A l’Assemblée, l’article premier sur le conseiller territorial a fait l’objet le 28 mai de diverses modifications annoncées, comme l’ajout d’un tableau de répartition par département, ou nouvelles, avec l’obligation que leur remplaçant soit de sexe opposé.

Les discussions sur le conseiller territorial ont duré, l’opposition multipliant les interventions pour critiquer ce nouvel élu. Elle reproche notamment la masse de travail qui va être la sienne ou les conséquences en termes de modification des hémicycles qui seront coûteuses. Des arguments qui n’ont pas empêché, un peu avant la suspension du midi, l’adoption de l’article 1er créant le conseiller territorial.

Le rapporteur, Dominique Perben (UMP, Rhône), a fait adopter un amendement relatif aux commissions permanentes des conseils régionaux afin d’en limiter les effectifs et de déterminer après chaque élection l’étendue des compétences de ces commissions.

« Pour la première fois de l’histoire de la Ve République, le Parlement se prononce sur le nombre de cantons », a indiqué le ministre de l’Aménagement du territoire Michel Mercier lors de la présentation du tableau de répartition des conseillers territoriaux.
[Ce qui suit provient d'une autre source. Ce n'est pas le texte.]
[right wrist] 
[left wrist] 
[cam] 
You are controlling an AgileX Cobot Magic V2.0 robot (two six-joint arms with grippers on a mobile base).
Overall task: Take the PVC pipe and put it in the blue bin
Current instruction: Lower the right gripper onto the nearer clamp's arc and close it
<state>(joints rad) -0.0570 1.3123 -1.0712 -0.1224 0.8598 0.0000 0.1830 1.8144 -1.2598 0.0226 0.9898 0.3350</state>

Un ajout, introduit par un amendement présenté le 25 mai en commission des lois, jugé bienvenu pour éclairer le débat par le rapporteur.
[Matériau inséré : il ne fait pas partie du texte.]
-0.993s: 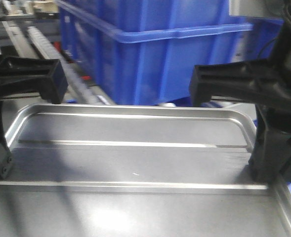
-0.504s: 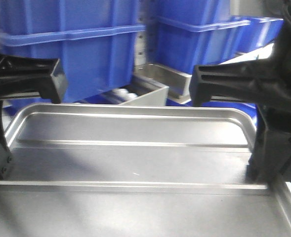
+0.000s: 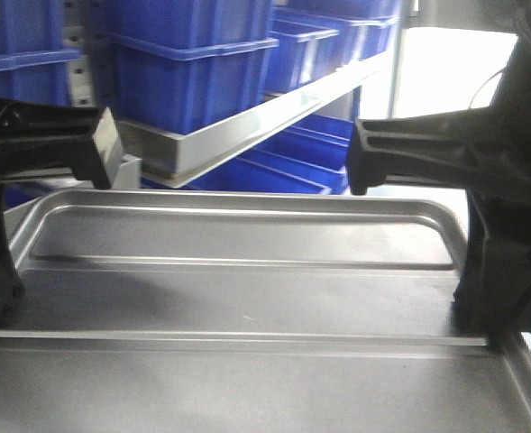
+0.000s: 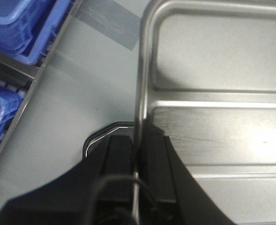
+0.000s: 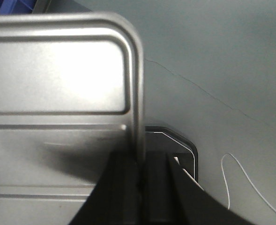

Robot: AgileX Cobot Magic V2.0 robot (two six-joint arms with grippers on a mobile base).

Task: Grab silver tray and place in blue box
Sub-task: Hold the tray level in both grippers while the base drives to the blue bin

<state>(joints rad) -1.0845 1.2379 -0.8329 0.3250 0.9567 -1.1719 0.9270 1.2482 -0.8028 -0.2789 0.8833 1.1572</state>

Une solution de repli toutefois, car le gouvernement souhaitait effectuer cette répartition par ordonnance. Mais un autre amendement proposé en commission des lois afin de procéder ainsi a été repoussé à l’unanimité. Les critiques de l’opposition ont été nombreuses en séance sur le tableau proposé.

Remplaçant de sexe opposé

Très critiqué sur le problème de parité posé par le mode de scrutin choisi, le gouvernement a fait adopter un autre amendement prévoyant que les remplaçants des conseillers territoriaux soient de sexe opposé. Une modification qui devrait provoquer « une augmentation sensible du nombre de femmes élues dans ces deux assemblées devrait en résulter, comme le montrent les premiers effets des dispositions précitées », précise l’exposé des motifs que Philippe Vuilque (SRC, Ardennes) a trouvé, avec un certain cynisme, « hilarant ». Deux raisons à cela : le présupposé que chaque conseiller territorial sera un homme et le fait de vouloir améliorer la parité en comptant sur la démission et le décès des titulaires. Et une raison de plus d’allonger la durée des discussions sur ce nouvel élu.
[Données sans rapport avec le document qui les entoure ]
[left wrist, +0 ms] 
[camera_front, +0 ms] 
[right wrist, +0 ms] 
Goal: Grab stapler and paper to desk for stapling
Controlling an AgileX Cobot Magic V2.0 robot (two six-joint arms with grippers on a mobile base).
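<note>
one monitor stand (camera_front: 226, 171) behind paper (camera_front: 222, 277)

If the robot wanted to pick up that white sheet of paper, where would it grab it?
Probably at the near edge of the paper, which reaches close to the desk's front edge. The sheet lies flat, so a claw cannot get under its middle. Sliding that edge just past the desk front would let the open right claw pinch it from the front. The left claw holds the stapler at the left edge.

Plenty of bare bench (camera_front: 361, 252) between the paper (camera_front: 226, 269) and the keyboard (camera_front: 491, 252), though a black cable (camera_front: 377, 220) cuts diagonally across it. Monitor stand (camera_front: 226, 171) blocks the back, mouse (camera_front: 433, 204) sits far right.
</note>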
Le débat a dépassé la moitié des 50 h prévues, et les dispositions relatives au conseiller territorial viennent tout juste d’être votés. Selon la nouvelle procédure, il faut donc s’attendre à ce que les derniers articles du texte soient adoptés dans la version de la commission des lois sans discussion en séance publique.

Les articles 2 et 3 sur l’élection et la composition des conseils communautaires vont maintenant être abordés.